All along, most of the extension of the program has been done by mostly volunteer (and some paid, as you’ve discovered) Ruby scripters making plugins. Some functions that other programs would consider core are available only through plugins. The quality on these varies considerably. Some of the freebies don’t really work, some are quality programming doing important functions. If you read the forums, the ones you hear about a lot are the latter.

SU has some significant limitations and some strong positives. One of the biggest positives is that you can do a lot, quickly, for free. One of the negatives is that constructing some things with a simplified interface can be challenging, to say the least.

Since Trimble has taken over, there’s been a movement to make it easier for the volunteer scripters to get paid and to organize the plugins in a more easily findable manner. Dare I say, to acknowledge that much of the good of the program comes from the plugins.

A lot of the folks here use other programs for other types of modeling. Maya, Rhino, various forms of AutoCAD just to name a few. I’ve done simple quickies and very complex curvilinear projects both in SU. The quickies go faster ;?) I’d suggest that you try it enough to find out what works for you and continue to use other programs as well for the other things.

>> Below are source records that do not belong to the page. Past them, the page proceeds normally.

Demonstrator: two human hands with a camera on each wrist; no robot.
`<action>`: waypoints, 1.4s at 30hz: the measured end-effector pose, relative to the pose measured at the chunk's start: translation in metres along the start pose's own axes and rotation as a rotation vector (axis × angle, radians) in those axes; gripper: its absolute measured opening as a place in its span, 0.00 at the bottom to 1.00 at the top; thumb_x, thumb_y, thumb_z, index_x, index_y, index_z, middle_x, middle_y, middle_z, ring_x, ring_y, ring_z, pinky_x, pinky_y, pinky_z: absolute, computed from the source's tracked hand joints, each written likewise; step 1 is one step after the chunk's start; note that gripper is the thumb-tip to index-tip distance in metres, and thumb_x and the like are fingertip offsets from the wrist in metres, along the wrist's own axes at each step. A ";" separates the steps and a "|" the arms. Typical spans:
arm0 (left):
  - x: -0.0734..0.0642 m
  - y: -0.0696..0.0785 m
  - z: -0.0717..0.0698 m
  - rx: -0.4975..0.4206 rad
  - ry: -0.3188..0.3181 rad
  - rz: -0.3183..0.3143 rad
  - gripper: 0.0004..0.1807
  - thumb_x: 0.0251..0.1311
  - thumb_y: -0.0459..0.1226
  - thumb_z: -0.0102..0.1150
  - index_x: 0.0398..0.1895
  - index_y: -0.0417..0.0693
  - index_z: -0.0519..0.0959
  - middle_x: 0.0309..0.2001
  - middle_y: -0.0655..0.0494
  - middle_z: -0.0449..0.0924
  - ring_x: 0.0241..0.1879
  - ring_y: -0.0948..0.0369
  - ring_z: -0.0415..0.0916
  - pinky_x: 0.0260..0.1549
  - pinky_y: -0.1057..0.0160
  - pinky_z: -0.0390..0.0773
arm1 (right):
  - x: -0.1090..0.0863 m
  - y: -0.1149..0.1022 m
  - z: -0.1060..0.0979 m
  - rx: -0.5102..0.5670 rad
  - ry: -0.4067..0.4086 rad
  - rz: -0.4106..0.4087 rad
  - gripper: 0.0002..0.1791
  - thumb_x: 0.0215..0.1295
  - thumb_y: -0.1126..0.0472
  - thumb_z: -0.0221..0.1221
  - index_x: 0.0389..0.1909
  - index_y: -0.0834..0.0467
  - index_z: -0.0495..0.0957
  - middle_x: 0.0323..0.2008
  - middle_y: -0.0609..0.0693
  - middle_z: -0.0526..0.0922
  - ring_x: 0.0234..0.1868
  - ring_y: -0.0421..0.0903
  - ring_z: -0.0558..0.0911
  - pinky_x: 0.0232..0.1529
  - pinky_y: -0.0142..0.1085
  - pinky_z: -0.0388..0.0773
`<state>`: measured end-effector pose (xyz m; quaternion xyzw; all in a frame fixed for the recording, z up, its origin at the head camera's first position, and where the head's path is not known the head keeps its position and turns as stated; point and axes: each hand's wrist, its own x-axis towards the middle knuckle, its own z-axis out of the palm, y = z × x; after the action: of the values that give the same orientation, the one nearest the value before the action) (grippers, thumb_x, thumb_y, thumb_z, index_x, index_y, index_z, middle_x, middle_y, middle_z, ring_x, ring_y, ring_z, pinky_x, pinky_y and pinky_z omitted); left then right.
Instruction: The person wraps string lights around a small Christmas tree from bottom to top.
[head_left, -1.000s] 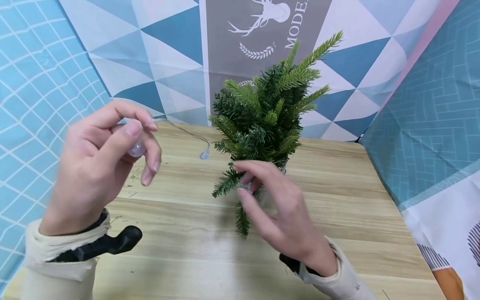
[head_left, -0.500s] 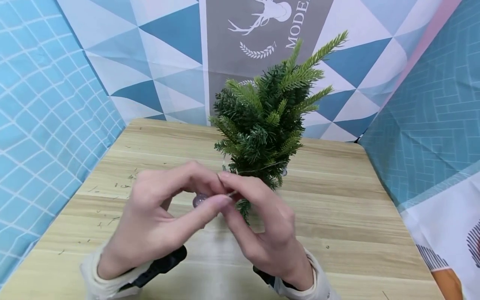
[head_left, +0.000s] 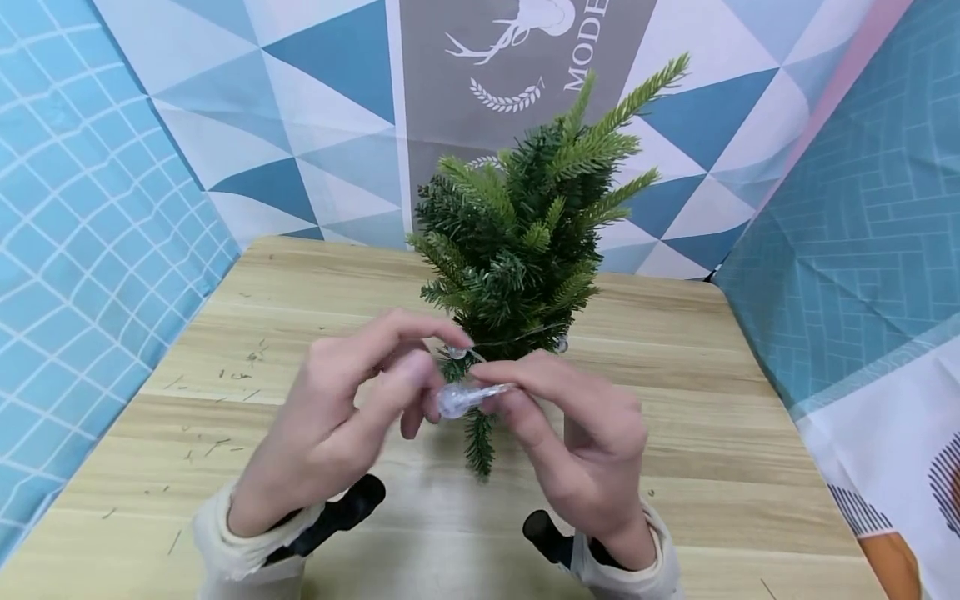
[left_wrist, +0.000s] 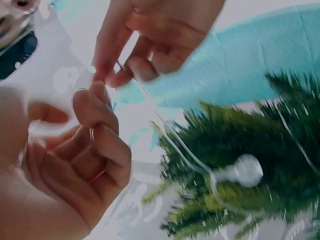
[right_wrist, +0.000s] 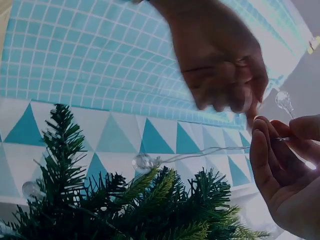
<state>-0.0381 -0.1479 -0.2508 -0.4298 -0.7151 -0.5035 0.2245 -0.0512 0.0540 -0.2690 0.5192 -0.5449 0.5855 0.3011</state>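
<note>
In the head view, my right hand (head_left: 585, 442) pinches the wire end of a clear string-light bulb (head_left: 453, 402) between thumb and index finger. Beside that bulb is my left hand (head_left: 330, 417), its index finger extended and its thumb apart from the fingers in the left wrist view. Just past the left fingertips hangs a second bulb (head_left: 457, 353). From there a thin wire (right_wrist: 210, 150) runs to the small artificial Christmas tree (head_left: 517, 242), and another bulb (head_left: 562, 343) shows at its right side. Whether the left fingertips touch the wire is hidden.
Small needle scraps (head_left: 232, 375) lie scattered on the left of the wooden table (head_left: 337, 275). Patterned cloth (head_left: 330, 108) stands behind the tree, with blue gridded cloth (head_left: 75, 250) at left and teal cloth (head_left: 862, 208) at right.
My left hand has come from the far left to the right hand before the tree, bringing the string-light strand. The bulb that sat in the left hand now projects from the right hand's pinch.
</note>
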 end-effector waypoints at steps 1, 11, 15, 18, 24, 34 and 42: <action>0.002 0.000 0.001 0.041 -0.045 -0.030 0.16 0.71 0.27 0.47 0.56 0.46 0.76 0.27 0.66 0.76 0.23 0.72 0.72 0.22 0.74 0.73 | -0.002 0.000 -0.002 0.019 0.016 0.015 0.11 0.68 0.75 0.55 0.48 0.72 0.80 0.34 0.61 0.85 0.31 0.49 0.81 0.32 0.37 0.79; 0.016 -0.021 0.016 0.466 -0.158 -0.037 0.08 0.71 0.34 0.54 0.47 0.43 0.80 0.28 0.61 0.82 0.17 0.73 0.64 0.17 0.76 0.69 | -0.011 0.004 -0.027 0.313 0.227 0.097 0.12 0.72 0.76 0.42 0.41 0.83 0.71 0.35 0.76 0.81 0.32 0.62 0.85 0.30 0.48 0.84; 0.019 -0.029 0.016 0.523 -0.082 -0.021 0.06 0.70 0.34 0.56 0.42 0.42 0.81 0.31 0.57 0.83 0.19 0.70 0.69 0.18 0.72 0.72 | -0.004 0.004 -0.038 0.414 0.337 0.052 0.12 0.74 0.74 0.39 0.40 0.84 0.65 0.31 0.79 0.79 0.31 0.65 0.85 0.25 0.47 0.83; 0.021 -0.031 0.016 0.509 -0.038 0.010 0.05 0.69 0.35 0.57 0.40 0.43 0.81 0.32 0.56 0.84 0.21 0.68 0.72 0.19 0.72 0.73 | 0.002 0.002 -0.042 0.435 0.409 0.061 0.11 0.74 0.74 0.38 0.40 0.82 0.62 0.29 0.80 0.78 0.29 0.67 0.85 0.23 0.48 0.83; 0.024 -0.028 0.021 0.466 0.012 0.139 0.07 0.69 0.34 0.57 0.38 0.39 0.83 0.34 0.53 0.86 0.27 0.65 0.78 0.25 0.69 0.79 | 0.009 -0.003 -0.052 0.461 0.546 0.102 0.17 0.76 0.68 0.40 0.33 0.80 0.64 0.27 0.82 0.77 0.23 0.67 0.82 0.19 0.50 0.81; 0.025 -0.037 0.029 0.554 -0.030 0.154 0.06 0.64 0.32 0.61 0.40 0.38 0.82 0.34 0.51 0.86 0.27 0.62 0.81 0.27 0.68 0.82 | 0.012 -0.004 -0.071 0.349 0.610 0.148 0.24 0.78 0.64 0.40 0.31 0.85 0.66 0.29 0.83 0.76 0.21 0.66 0.81 0.20 0.48 0.81; 0.025 -0.047 0.030 0.609 -0.025 0.125 0.02 0.63 0.29 0.61 0.36 0.39 0.82 0.27 0.53 0.84 0.20 0.64 0.74 0.19 0.70 0.75 | 0.016 0.008 -0.092 0.043 0.672 0.285 0.25 0.77 0.64 0.49 0.31 0.88 0.71 0.26 0.74 0.80 0.19 0.57 0.81 0.19 0.40 0.80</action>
<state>-0.0871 -0.1166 -0.2687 -0.3924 -0.8078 -0.2460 0.3646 -0.0885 0.1361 -0.2446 0.2231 -0.4699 0.7708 0.3678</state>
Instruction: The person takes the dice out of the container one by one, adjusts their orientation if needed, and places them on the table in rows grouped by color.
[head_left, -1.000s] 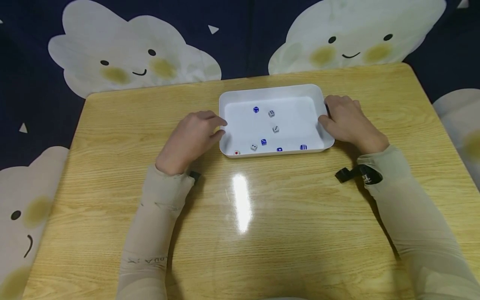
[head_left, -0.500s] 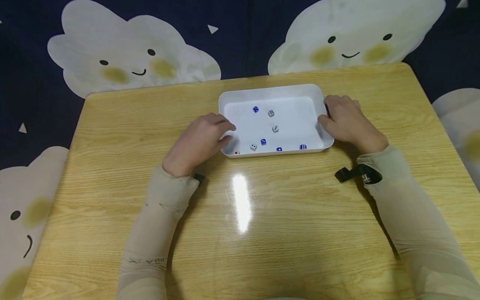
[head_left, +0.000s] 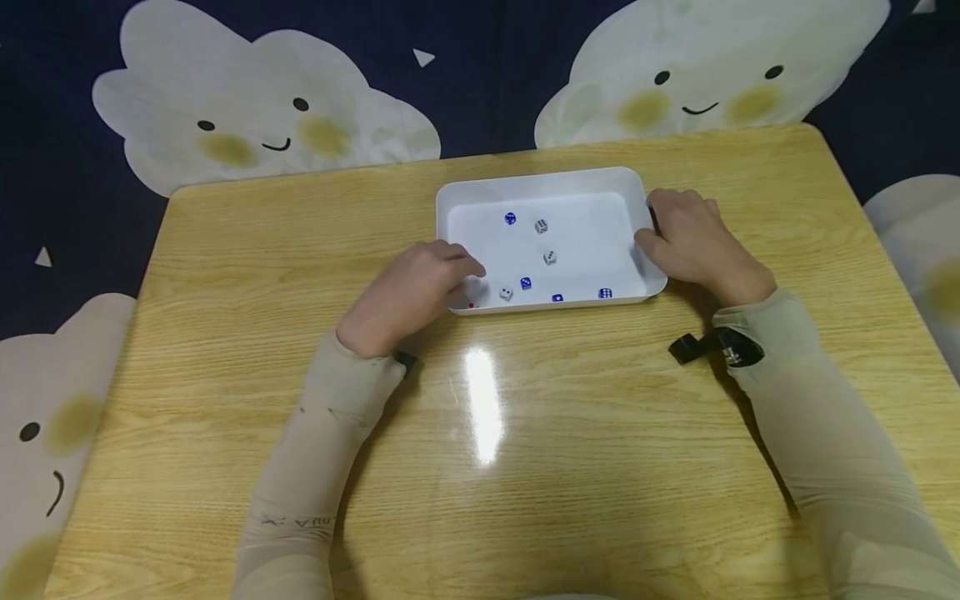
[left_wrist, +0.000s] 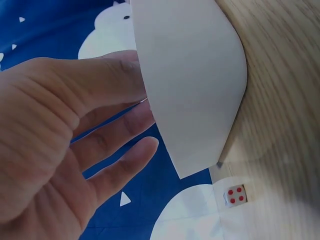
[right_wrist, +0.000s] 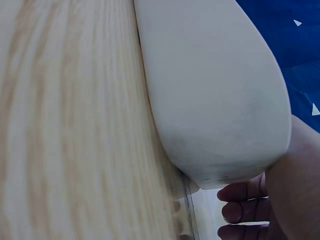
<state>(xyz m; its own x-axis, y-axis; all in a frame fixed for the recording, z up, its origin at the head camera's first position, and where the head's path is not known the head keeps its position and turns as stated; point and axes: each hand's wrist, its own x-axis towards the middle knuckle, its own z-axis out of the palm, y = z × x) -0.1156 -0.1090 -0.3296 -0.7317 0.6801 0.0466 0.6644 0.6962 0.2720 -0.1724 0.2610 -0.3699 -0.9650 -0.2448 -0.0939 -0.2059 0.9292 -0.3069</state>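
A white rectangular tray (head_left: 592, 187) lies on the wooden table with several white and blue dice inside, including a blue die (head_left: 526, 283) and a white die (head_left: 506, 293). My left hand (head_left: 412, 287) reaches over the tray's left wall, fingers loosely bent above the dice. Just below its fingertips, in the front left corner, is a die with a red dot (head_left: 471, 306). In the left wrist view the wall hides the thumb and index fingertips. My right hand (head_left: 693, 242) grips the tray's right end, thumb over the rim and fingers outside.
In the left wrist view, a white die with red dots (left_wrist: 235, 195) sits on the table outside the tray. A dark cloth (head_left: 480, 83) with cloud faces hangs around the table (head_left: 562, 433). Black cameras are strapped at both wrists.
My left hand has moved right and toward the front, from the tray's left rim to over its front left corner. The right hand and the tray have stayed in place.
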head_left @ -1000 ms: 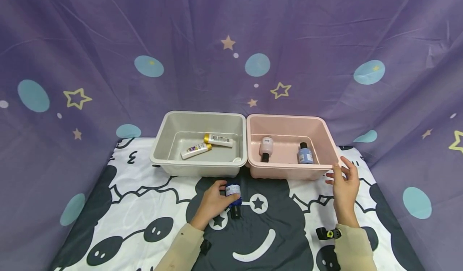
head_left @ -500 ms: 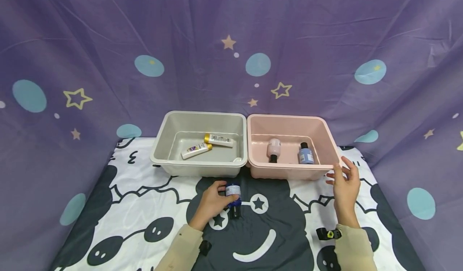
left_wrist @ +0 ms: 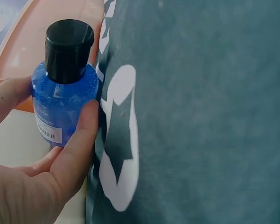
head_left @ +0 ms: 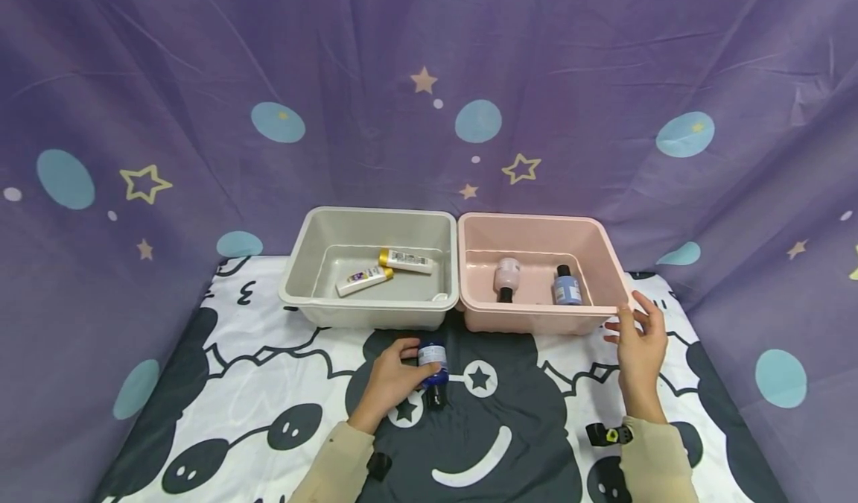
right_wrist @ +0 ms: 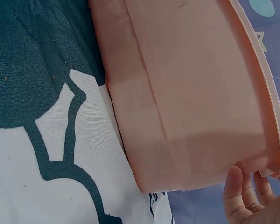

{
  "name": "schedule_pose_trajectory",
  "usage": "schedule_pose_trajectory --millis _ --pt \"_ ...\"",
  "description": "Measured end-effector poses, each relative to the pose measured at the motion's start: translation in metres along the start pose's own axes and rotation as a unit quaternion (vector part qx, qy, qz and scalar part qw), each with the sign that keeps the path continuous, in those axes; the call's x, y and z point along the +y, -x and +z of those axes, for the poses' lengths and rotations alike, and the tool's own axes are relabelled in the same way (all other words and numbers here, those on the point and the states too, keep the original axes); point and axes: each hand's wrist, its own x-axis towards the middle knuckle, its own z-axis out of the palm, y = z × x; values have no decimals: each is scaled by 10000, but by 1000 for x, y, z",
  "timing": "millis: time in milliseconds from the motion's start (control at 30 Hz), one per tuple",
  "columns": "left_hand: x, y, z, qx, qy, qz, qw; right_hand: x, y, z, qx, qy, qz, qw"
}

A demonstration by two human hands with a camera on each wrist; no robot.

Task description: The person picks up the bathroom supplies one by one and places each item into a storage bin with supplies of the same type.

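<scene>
In the head view my left hand [head_left: 387, 385] grips a small dark blue bottle [head_left: 432, 355] with a black cap, just in front of the bins. The left wrist view shows the blue bottle [left_wrist: 56, 112] held between thumb and fingers, its black cap [left_wrist: 67, 51] uppermost in that view. My right hand [head_left: 642, 354] holds the near right corner of the pink bin [head_left: 529, 320]. Seen from the right wrist, the fingers [right_wrist: 233, 186] are around that corner and rim. Inside the pink bin lie a pale pink bottle [head_left: 507, 273] and a light blue bottle [head_left: 567, 290], both black-capped.
A grey-white bin [head_left: 369, 313] stands against the pink bin's left side. Two white tubes with yellow caps, one on the left [head_left: 362, 282] and one on the right [head_left: 409, 261], lie in it. Behind the bins hangs a purple curtain [head_left: 375, 56]; a patterned cloth [head_left: 308, 384] covers the table.
The pale pink bottle in the pink bin has rolled a little to the right and now lies still. Both hands have kept their places and their holds.
</scene>
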Motion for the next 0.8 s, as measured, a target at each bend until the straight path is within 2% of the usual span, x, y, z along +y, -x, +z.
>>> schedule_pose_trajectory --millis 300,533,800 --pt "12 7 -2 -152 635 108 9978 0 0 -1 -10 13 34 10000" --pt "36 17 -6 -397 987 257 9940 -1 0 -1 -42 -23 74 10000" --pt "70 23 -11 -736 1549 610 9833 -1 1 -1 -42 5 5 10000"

That said, when I’m doing something like you seem to be (not often, I like doors just fine closed) I use scenes. Draw the doors twice, in two positions, and put them on different layers. Save one scene with the doors open, one with them closed. Then you can do an animation, which fades from one view to the other. Change point of view, color, backgrounds, time of day/shadows, and adjacent objects as well if you have a mind to.